▶ _EXERCISE PROMPT_: For the material below, return exactly the lines starting at the one holding "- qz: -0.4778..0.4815" and ending at the one holding "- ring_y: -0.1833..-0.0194", counting both as part of the range.

▶ _DATA EXTRACT_:
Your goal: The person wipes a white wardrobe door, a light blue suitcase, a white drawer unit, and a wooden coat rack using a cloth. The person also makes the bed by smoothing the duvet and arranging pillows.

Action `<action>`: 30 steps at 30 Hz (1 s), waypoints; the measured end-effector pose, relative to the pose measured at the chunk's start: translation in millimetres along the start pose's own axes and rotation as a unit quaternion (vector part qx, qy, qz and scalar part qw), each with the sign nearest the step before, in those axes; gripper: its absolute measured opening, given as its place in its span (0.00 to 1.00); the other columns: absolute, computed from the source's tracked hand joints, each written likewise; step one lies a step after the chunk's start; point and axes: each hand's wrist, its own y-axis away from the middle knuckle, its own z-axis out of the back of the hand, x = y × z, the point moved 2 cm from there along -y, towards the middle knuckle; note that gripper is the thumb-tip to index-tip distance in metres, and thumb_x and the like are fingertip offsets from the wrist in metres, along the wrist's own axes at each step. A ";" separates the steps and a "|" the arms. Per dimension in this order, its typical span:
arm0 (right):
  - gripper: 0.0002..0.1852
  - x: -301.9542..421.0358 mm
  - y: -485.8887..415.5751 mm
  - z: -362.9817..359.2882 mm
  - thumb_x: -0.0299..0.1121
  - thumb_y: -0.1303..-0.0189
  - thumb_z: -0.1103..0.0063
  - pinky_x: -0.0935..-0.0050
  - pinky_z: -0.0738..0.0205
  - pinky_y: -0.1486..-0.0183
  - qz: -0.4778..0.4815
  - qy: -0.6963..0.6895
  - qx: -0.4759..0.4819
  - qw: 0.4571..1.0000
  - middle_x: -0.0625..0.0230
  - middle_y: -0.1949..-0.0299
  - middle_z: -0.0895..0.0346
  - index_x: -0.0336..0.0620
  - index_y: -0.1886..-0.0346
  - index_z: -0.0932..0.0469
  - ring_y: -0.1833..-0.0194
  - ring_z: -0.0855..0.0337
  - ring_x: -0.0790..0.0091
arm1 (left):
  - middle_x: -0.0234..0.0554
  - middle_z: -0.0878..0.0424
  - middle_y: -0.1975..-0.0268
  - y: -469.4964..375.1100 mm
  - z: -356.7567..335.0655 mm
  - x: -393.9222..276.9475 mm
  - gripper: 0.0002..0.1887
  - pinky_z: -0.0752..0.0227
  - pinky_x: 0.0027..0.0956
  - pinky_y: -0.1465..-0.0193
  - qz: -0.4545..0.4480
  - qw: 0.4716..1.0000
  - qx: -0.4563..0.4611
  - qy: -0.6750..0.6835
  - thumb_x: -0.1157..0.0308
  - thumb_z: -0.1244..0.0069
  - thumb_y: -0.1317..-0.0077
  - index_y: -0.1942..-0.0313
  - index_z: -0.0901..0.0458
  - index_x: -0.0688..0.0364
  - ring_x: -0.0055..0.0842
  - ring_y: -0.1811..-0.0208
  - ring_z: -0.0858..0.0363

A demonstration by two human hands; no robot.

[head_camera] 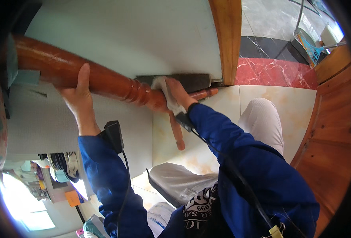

▶ _TASK OUTPUT_:
  - qz: -0.4778..0.4815
  - qy: -0.6963..0.6895
  - qx: -0.4759..0.4819
  - qw: 0.4571..1.0000
  - middle_x: -0.0625..0.0230
  - middle_y: -0.1949..-0.0299
  - middle_z: -0.0895..0.0346
  - index_x: -0.0336..0.0620
  - index_y: -0.1886..-0.0346
  - index_z: -0.0932..0.0469
  - ring_y: -0.1833..-0.0194

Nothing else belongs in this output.